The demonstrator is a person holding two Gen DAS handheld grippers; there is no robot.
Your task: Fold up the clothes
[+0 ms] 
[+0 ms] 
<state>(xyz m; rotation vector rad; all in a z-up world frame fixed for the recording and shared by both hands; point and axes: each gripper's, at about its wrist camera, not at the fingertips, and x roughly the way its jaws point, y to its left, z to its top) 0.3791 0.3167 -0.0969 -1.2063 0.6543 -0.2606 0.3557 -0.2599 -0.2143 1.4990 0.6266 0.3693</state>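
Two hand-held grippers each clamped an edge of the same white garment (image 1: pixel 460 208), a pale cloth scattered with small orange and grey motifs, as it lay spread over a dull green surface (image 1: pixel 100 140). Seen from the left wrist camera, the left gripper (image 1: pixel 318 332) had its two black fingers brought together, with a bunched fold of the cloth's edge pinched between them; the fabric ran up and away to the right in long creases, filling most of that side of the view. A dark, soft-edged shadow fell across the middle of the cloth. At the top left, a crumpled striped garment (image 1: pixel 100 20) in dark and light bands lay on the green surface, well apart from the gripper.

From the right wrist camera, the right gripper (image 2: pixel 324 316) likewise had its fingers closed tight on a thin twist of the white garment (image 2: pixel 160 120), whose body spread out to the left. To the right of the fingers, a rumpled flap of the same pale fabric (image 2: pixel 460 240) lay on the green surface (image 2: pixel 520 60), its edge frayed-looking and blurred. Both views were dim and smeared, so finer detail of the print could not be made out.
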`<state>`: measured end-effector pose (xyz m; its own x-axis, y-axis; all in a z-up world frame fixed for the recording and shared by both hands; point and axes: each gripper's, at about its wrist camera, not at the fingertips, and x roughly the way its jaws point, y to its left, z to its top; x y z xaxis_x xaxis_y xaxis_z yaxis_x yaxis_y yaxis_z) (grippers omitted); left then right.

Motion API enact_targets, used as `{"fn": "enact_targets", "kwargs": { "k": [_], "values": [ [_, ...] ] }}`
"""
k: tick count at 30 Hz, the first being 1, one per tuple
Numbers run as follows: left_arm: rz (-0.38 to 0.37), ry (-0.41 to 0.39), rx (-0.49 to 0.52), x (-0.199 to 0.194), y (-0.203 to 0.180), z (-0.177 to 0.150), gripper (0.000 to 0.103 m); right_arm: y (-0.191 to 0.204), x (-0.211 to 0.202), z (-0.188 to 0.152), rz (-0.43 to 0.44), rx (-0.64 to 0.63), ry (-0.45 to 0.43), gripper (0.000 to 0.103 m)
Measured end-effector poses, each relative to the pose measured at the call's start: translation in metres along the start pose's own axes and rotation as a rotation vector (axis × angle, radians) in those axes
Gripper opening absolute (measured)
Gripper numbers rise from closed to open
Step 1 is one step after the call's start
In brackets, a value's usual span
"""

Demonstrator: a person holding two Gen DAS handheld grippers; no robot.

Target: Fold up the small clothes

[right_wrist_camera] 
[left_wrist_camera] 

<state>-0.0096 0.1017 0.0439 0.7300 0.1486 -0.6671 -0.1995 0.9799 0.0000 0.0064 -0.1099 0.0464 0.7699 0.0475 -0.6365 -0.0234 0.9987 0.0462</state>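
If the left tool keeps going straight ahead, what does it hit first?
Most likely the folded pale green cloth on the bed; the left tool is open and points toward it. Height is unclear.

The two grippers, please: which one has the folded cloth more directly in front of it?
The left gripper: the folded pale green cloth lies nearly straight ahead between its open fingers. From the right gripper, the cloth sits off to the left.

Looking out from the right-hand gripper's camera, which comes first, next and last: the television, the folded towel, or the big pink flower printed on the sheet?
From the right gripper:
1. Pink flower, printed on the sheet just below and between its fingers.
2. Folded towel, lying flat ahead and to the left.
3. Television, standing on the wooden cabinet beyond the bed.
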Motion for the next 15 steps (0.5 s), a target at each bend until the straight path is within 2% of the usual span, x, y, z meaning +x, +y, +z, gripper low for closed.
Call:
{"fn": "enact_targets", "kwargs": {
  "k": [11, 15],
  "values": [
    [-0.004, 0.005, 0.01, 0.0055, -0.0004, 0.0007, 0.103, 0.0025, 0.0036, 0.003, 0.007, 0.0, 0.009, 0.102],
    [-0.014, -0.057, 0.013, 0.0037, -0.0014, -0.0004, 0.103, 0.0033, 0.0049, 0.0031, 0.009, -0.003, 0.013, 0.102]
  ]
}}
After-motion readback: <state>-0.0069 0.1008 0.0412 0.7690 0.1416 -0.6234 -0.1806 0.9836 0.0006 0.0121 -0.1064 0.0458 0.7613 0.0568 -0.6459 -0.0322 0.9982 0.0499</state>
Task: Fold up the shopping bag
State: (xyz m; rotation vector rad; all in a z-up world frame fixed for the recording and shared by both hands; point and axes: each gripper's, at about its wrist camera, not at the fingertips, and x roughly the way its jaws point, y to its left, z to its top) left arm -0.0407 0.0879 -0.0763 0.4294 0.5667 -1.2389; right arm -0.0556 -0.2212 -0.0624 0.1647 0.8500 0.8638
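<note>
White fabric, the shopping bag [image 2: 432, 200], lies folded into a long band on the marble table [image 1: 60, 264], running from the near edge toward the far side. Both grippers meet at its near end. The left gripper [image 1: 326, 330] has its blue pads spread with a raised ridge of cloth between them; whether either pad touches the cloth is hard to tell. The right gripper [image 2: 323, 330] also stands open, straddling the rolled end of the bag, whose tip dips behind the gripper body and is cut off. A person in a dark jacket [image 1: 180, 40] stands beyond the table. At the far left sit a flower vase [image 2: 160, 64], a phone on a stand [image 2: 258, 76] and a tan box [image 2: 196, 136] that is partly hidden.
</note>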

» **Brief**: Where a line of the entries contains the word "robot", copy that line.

» **Result of the exercise**:
The demonstrator is a person holding two Gen DAS handheld grippers; there is no robot.
Demonstrator: a person holding two Gen DAS handheld grippers; no robot.

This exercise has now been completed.